Binary Exponentiation (Fast Power) — Middle Level¶
Focus: Why the algorithm is correct and when to reach for each variant. The deep idea is the monoid generalization — square-and-multiply works for any associative operation with an identity, which is why the same code raises numbers, matrices, and polynomials. We cover overflow and the
mulmod/__int128fix for large moduli, right-to-left vs left-to-right (iterative vs recursive) forms with their trade-offs, and the families of applications: modular inverse, fast Fibonacci, and linear-recurrence acceleration.
Table of Contents¶
- Introduction
- Deeper Concepts
- The Monoid Generalization
- Right-to-Left vs Left-to-Right
- Overflow and Modular Multiplication
- Comparison with Alternatives
- Worked Examples
- Code Examples
- Error Handling
- Performance Analysis
- Best Practices
- Frequently Asked Questions
- Visual Animation
- Summary
Introduction¶
At junior level the message was a single mechanism: square the base, multiply into the result at the set bits of n, and you get a^n in O(log n). At middle level you learn three things that turn "I can code fast power" into "I know exactly which variant to use and why it is correct":
- Why does it generalize? Square-and-multiply never uses any property of numbers except associativity and an identity. That makes it a monoid algorithm — the same code powers matrices (fast Fibonacci), polynomials (fast Kitamasa), and permutations.

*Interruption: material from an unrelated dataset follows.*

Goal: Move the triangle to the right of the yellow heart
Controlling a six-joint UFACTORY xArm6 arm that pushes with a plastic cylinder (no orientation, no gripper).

- What breaks at scale? When the modulus
mis large (saym ≈ 10^18), the inner producta·aoverflows 64 bits before the% m. You needmulmod(128-bit or Russian-peasant multiplication), or Montgomery multiplication (19-number-theory/16-montgomery-multiplication). - Which form? The right-to-left iterative loop is the default (
O(1)space). The left-to-right recursive form is sometimes clearer and is the natural shape for the "constant-time" crypto variant (senior level). They do the same number of multiplications.

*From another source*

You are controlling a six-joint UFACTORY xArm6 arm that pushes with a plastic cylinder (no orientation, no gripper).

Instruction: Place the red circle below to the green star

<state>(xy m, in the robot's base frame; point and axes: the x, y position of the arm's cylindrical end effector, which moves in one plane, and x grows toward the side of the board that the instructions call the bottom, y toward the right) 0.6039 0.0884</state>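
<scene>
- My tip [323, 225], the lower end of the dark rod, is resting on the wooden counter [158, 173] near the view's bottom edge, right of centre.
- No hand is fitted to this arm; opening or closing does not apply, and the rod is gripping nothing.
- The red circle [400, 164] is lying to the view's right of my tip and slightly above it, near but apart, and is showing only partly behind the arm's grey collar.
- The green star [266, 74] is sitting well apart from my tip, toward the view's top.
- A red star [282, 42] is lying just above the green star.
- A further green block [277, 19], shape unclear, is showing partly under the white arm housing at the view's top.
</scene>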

This is the scalar / general-operation angle. The matrix angle — building a companion matrix and powering it for a linear recurrence — is the sibling topic 19-number-theory/11-matrix-exponentiation; the power engine there is exactly the algorithm of this file.
Deeper Concepts¶
The invariant that makes it correct¶
Run the right-to-left loop and watch the pair (result, base, n). Let N be the original exponent. The loop maintains, at the start of every iteration, the invariant:
Initially result = 1, base = a, n = N, so 1 · a^N = a^N ✓. Each iteration preserves it: if the lowest bit of n is 1, we do result *= base and n loses that bit, moving a factor of base from the base^n term into result; then base = base² and n = n >> 1 together leave base^n unchanged because (base²)^(n/2) = base^n. When the loop ends, n = 0, so base^0 = 1 and the invariant reads result · 1 = a^N. Hence result = a^N. This single invariant is the entire correctness proof (formalized in professional.md).

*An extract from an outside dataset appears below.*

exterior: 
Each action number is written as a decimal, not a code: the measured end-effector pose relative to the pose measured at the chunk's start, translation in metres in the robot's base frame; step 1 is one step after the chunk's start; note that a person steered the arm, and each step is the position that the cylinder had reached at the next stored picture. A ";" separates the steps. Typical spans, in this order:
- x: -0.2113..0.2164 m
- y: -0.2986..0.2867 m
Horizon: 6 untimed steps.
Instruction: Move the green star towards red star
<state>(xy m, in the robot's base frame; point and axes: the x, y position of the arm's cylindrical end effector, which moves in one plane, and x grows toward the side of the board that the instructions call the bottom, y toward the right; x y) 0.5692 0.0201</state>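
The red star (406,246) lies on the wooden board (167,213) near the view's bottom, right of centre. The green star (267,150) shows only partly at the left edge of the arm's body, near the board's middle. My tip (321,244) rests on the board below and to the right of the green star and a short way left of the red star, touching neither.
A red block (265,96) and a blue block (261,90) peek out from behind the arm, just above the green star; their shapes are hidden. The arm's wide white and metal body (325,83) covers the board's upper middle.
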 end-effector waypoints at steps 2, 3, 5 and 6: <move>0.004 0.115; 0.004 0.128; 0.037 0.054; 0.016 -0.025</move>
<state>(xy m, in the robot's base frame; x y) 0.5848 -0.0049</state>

Number of multiplications¶
The loop runs ⌊log₂ N⌋ + 1 times. Each iteration does one squaring (always) and one multiply-into-result (only when the bit is set). So the total is:
squarings: ⌊log₂ N⌋ (one per iteration except possibly the last)
multiplies: popcount(N) (number of 1-bits in N)
total multiplies: ⌊log₂ N⌋ + popcount(N) − 1 ≈ 1.5 · log₂ N on average
For N = 2^k (a single bit) it is just k squarings — the minimum. For N = 2^k − 1 (all bits set) it is the maximum, 2(k−1). This count is not always optimal — for some exponents a cleverer "addition chain" uses fewer multiplications (professional level), but binary exponentiation is within a factor of ~2 of optimal and is what everyone uses.
Why halving the exponent is the whole game¶
The recursive view says a^n = (a^(n/2))² when n is even, and a · a^(n−1) when n is odd. The even case halves the exponent for the cost of one squaring; the odd case strips one factor and makes n even. Since n at least halves every one or two steps, it reaches 0 in O(log n) steps. The iterative loop is just this recurrence unrolled, reading the bits from the bottom.
The Monoid Generalization¶
A monoid is a set with an associative binary operation · and an identity element e (so e·x = x·e = x). Binary exponentiation computes x^n in any monoid, because the only facts it uses are:
- Associativity —
(x·y)·z = x·(y·z). This is what lets us regroup thencopies ofxinto squared blocks:x^4 = (x·x)·(x·x). Without associativity, "then-th power" is not even well-defined. - An identity
e— the starting value ofresult. For numberse = 1; fork×kmatricese = I; for permutationse = id; for strings under concatenatione = "".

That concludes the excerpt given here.